We created already the Floating IP and the Service, now add those resources to a new group named 'hakase_balancing' with the command below. You can choose your own group name of course here, just ensure to replace the name then wherever it is used.
sudo crm configure group hakase_balancing virtual_ip webserver
A new group of resources with the name 'hakase_balancing' has been defined. You can check it with the command below.
crm resource show
You will get a group named hakase_balancing with members 'virtual_ip' and 'webserver' resources.
The cluster configuration has been completed.
Step 7 - Testing
Testing node status and the cluster status.
We've 3 Nodes with status 'Online'.
We have a resource group named 'hakase_balancing', and and it's now running on 'web01' node.

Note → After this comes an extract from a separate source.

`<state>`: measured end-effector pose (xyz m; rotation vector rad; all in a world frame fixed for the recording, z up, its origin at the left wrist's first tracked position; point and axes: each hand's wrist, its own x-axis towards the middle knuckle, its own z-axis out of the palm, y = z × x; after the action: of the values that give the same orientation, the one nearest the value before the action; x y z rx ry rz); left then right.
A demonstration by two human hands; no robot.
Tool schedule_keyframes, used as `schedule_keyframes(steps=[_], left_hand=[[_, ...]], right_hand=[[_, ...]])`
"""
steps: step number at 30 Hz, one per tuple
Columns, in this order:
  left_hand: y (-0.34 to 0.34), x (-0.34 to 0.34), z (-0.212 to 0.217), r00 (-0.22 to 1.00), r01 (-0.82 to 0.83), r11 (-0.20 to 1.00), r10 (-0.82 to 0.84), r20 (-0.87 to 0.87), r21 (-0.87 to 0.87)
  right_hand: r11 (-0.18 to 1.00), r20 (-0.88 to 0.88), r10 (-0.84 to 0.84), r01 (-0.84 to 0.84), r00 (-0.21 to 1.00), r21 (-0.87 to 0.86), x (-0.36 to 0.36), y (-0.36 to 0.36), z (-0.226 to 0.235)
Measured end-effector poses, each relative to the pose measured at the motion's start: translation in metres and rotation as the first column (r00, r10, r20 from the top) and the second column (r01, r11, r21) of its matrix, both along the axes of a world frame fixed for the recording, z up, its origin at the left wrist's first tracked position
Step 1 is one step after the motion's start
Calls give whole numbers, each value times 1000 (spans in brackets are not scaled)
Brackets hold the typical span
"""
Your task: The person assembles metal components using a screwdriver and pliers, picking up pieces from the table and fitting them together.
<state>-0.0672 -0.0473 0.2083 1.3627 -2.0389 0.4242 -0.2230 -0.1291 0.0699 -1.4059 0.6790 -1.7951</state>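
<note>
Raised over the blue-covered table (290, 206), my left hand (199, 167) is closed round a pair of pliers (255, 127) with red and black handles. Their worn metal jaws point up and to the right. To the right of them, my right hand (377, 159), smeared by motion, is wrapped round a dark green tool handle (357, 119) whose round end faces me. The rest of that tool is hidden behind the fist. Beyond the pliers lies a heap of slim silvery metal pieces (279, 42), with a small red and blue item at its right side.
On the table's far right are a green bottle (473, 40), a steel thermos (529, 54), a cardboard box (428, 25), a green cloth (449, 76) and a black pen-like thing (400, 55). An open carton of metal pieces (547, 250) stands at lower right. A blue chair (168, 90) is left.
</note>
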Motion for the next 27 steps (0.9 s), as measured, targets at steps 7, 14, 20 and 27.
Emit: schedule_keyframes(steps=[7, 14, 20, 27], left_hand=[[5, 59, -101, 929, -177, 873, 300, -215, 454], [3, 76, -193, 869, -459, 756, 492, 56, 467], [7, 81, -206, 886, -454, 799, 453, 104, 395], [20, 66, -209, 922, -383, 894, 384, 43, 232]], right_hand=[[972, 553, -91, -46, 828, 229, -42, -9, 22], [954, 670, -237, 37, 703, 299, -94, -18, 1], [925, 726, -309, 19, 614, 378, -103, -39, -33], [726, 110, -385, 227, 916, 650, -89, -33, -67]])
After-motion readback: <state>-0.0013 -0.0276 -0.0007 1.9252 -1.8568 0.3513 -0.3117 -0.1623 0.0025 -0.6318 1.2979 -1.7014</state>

Testing Nginx web server from a web browser. Visit the floating IP address, the name of my test server is - ha-web.co. Use the name that you have chosen for your server here.
All resources are on 'web01' node.
Testing Active-Passive Cluster or Failover
Stop the cluster on 'web01' server by executing the command below on 'web01' node.
crm cluster stop
You will get the result 'INFO: Cluster services stopped'.
Now login to the 'web02' node and check the cluster status.
Now you get the result that 'web01' node is 'Offline', and the resources of virtual_ip and webserver are switched to node 'web02'.
When you visiting again the floating IP 'ha-web.co', you will get the web02 page.
Nginx High Availability with Pacemaker, Corosync and Crmsh on Ubuntu 16.04 has been successfully installed and tested.